Infectious disease: A neutralizing human monoclonal antibody protects African green monkeys from Hendra virus challenge
Science Translational Medicine , Volume 3 - Issue 105
Hendra virus (HeV) is a recently emerged zoonotic paramyxovirus that can cause a severe and often fatal disease in horses and humans. HeV is categorized as a biosafety level 4 agent, which has made the development of animal models and testing of potential therapeutics and vaccines challenging. Infection of African green monkeys (AGMs) with HeV was recently demonstrated, and disease mirrored fatal HeV infection in humans, manifesting as a multisystemic vasculitis with widespread virus replication in vascular tissues and severe pathologic manifestations in the lung, spleen, and brain. Here, we demonstrate that m102.4, a potent HeV-neutralizing human monoclonal antibody (hmAb), can protect AGMs from disease after infection with HeV. Fourteen AGMs were challenged intratracheally with a lethal dose of HeV, and 12 subjects were infused twice with a 100-mg dose of m102.4 beginning at either 10, 24, or 72 hours after infection and again about 48 hours later. The presence of viral RNA, infectious virus, and HeV-specific immune responses demonstrated that all subjects were infected after challenge.

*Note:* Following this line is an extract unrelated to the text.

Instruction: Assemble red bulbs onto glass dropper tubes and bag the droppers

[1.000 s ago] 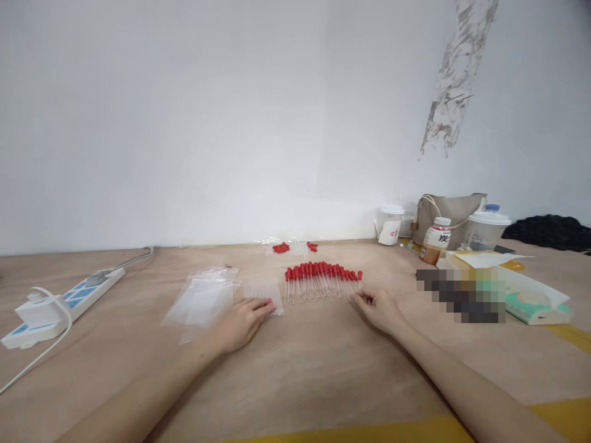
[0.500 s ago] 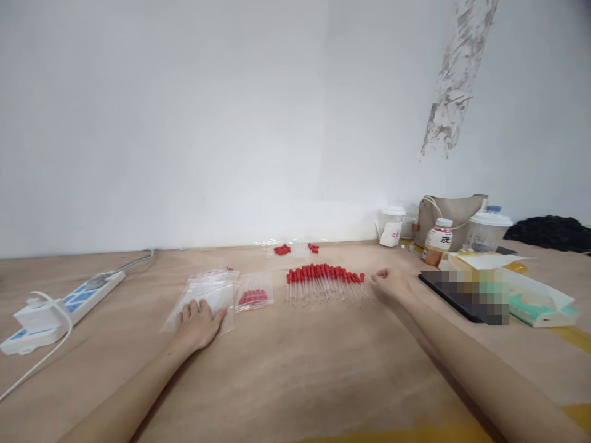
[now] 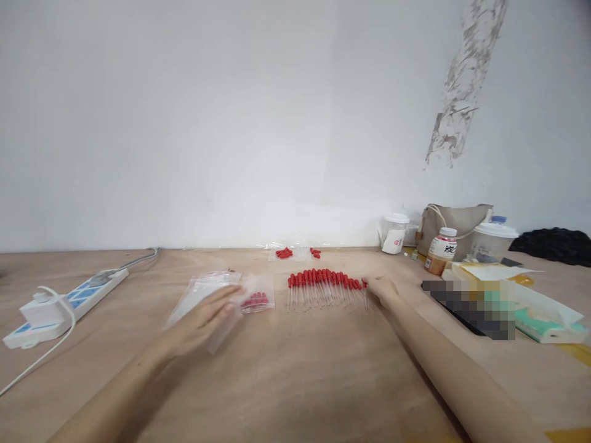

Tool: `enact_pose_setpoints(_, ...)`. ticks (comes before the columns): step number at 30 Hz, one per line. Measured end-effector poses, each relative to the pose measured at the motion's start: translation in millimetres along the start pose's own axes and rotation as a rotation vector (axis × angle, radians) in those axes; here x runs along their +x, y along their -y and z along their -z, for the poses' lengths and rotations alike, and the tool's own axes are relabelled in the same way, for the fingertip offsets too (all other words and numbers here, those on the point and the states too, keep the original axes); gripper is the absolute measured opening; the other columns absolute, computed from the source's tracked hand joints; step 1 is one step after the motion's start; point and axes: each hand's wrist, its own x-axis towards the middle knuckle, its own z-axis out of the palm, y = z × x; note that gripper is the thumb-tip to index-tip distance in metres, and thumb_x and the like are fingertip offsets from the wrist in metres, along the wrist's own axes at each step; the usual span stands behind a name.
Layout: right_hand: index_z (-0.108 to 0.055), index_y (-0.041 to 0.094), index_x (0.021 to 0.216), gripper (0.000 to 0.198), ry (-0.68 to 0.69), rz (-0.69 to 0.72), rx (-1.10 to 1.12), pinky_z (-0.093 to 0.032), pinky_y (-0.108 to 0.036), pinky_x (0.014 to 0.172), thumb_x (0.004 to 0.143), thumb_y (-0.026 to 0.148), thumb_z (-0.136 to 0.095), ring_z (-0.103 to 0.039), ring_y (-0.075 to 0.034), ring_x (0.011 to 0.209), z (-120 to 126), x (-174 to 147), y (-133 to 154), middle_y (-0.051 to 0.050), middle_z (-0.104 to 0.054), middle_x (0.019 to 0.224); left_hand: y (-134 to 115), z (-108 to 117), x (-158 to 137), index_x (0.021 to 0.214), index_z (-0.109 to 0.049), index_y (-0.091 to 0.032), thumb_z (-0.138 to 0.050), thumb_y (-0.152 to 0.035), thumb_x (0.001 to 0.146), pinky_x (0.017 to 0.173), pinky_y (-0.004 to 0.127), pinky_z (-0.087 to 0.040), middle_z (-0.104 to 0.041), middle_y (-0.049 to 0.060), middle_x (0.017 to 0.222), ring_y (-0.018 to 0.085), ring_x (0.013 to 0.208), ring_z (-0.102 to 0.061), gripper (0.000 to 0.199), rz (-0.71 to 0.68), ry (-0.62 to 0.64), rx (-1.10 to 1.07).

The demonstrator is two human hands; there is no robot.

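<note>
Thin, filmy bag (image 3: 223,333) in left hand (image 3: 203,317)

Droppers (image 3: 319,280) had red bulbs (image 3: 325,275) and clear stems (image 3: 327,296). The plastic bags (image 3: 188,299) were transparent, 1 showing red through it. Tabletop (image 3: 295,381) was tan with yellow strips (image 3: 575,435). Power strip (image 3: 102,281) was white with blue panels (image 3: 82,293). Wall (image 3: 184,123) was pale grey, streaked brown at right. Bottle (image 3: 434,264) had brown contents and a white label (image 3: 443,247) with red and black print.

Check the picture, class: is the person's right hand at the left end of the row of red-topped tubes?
No: the right hand is at the right end of the red-topped tubes.
</note>
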Motion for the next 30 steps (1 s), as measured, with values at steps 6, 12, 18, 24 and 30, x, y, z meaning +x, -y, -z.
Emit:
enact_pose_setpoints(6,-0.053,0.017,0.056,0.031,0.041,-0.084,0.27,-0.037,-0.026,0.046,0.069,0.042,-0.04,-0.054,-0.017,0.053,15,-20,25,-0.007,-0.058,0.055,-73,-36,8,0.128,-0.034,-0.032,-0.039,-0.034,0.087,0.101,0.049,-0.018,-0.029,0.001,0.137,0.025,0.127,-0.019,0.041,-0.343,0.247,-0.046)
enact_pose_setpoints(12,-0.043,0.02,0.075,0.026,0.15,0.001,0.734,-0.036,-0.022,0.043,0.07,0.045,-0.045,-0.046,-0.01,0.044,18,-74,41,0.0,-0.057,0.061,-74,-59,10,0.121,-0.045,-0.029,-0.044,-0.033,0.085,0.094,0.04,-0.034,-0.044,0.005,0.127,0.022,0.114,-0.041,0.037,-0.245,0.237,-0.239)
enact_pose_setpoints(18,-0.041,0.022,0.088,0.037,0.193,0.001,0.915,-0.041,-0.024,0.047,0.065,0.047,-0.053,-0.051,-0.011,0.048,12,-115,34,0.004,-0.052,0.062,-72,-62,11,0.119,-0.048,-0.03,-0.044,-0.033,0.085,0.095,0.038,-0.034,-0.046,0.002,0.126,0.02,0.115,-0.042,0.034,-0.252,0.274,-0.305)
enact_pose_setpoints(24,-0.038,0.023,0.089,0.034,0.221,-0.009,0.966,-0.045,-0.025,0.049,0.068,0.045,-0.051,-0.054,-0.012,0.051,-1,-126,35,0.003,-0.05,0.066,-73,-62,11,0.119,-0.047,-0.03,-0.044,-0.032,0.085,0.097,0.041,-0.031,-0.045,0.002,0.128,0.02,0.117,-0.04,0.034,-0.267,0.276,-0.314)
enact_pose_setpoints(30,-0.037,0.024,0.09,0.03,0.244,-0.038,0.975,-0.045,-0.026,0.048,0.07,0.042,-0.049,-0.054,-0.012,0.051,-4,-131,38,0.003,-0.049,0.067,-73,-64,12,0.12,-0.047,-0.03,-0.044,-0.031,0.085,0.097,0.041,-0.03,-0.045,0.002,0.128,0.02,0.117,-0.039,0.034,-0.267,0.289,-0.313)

All 12 AGMs that received m102.4 survived infection, whereas the untreated control subjects succumbed to disease on day 8 after infection. Animals in the 72-hour treatment group exhibited neurological signs of disease, but all animals started to recover by day 16 after infection. These results represent successful post-exposure in vivo efficacy by an investigational drug against HeV and highlight the potential impact a hmAb can have on human disease.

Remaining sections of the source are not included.